I have a coding problem regarding subsetting my dataset. I would like to subset my data with the following conditions (1) one observation per ID and (2) retaining a row for "event" = 1 occurring at any time, while still not losing any observations.
An example dataset looks like this:
ID event
A 1
A 1
A 0
A 1
B 0
B 0
B 0
C 0
C 1
Desired output
A 1
B 0
C 1
I imagine this would be done using dplyr df >%> group_by(ID), but I'm unsure how to prioritize selecting for any row that contains event = 1 without losing when event = 0. I do not want to lose any of the IDs.

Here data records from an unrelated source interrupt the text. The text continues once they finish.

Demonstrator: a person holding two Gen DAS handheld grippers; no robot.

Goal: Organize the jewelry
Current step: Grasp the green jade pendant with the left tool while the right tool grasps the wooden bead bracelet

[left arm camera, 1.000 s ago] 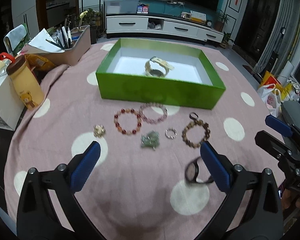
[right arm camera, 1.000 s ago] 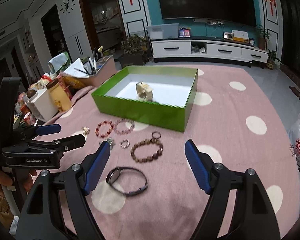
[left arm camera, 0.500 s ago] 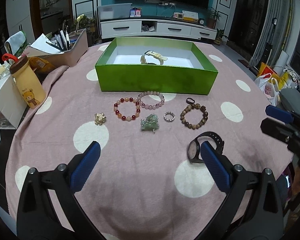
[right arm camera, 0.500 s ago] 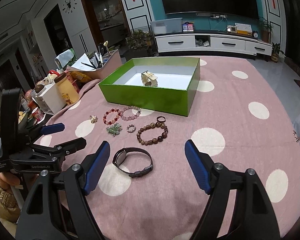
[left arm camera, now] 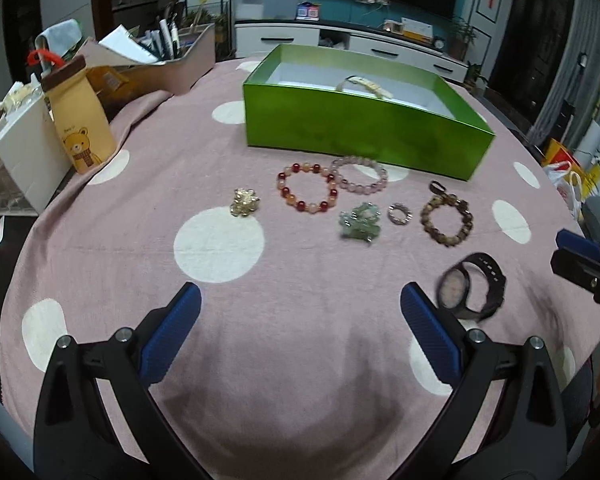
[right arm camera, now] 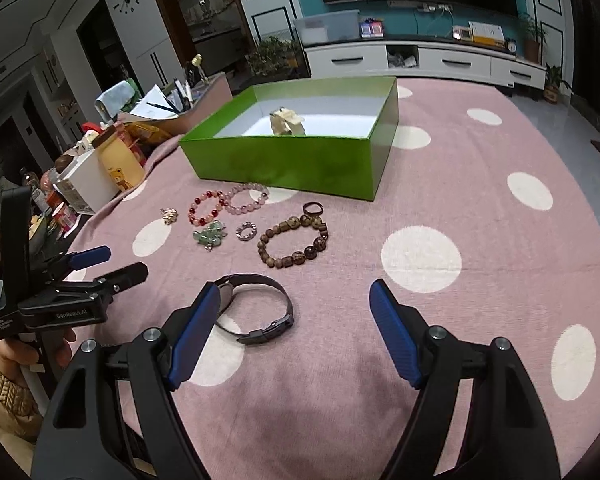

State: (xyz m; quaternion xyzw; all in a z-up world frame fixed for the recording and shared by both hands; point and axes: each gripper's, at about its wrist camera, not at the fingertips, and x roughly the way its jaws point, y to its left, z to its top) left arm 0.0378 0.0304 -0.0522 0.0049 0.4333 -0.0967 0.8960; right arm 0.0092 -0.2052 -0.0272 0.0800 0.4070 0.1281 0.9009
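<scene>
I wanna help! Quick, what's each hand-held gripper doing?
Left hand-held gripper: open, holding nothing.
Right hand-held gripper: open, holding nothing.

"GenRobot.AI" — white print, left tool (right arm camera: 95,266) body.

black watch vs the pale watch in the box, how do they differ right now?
Colour: the black watch has a dark strap; the pale watch has a cream one.
Place: the black watch lies on the pink dotted cloth, outside the green box; the pale watch sits inside the box on its white floor.
Access: the black watch lies next to the right gripper's left finger; the pale watch is far from both grippers.
Shared: both straps are closed into loops.
</scene>
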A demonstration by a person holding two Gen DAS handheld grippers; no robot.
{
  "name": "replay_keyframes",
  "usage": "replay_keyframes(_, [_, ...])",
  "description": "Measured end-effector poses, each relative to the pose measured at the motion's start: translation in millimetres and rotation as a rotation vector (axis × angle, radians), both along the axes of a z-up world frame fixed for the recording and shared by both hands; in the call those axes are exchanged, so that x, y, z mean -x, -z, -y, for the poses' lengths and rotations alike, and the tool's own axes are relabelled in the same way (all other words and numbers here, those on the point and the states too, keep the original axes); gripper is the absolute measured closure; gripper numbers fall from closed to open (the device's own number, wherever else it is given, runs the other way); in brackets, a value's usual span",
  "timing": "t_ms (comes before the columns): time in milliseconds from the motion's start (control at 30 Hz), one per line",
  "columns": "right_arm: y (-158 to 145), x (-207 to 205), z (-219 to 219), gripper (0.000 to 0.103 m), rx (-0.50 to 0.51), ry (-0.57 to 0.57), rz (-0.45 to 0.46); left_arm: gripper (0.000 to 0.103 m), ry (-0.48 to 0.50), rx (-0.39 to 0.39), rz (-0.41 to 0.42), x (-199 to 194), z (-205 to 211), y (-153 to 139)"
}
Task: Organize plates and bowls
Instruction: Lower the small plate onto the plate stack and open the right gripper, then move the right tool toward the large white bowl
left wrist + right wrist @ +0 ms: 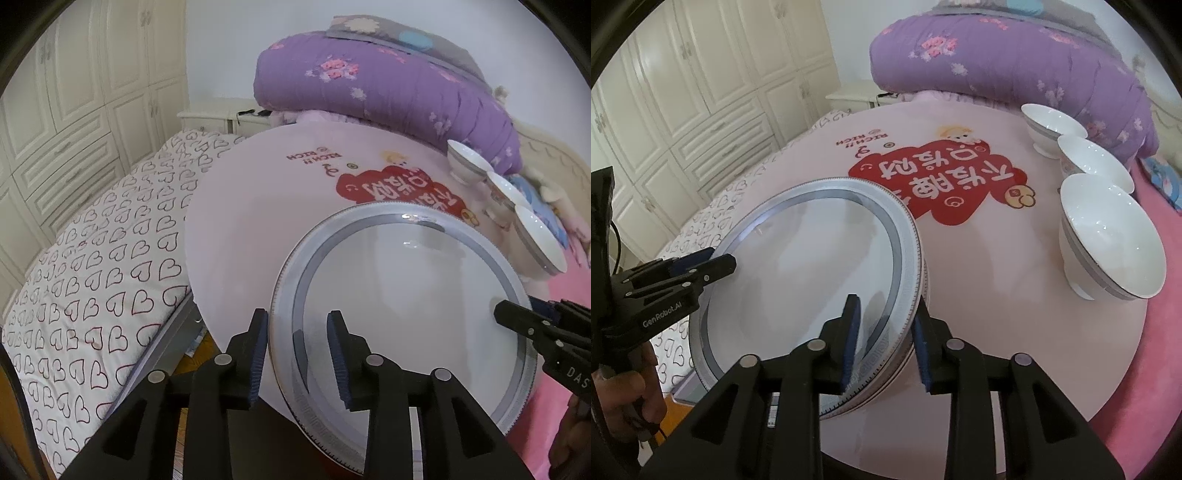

Any help would be appreciated - thank you very much.
CodePudding user response:
We may use
aggregate(event ~ ID, df1, max)
ID event
1 A 1
2 B 0
3 C 1
Or with dplyr
library(dplyr)
df1 %>%
group_by(ID) %>%
slice_max(n = 1, event, with_ties = FALSE) %>%
ungroup
# A tibble: 3 × 2
ID event
<chr> <int>
1 A 1
2 B 0
3 C 1
data
df1 <- structure(list(ID = c("A", "A", "A", "A", "B", "B", "B", "C",
"C"), event = c(1L, 1L, 0L, 1L, 0L, 0L, 0L, 0L, 1L)),
class = "data.frame", row.names = c(NA,
-9L))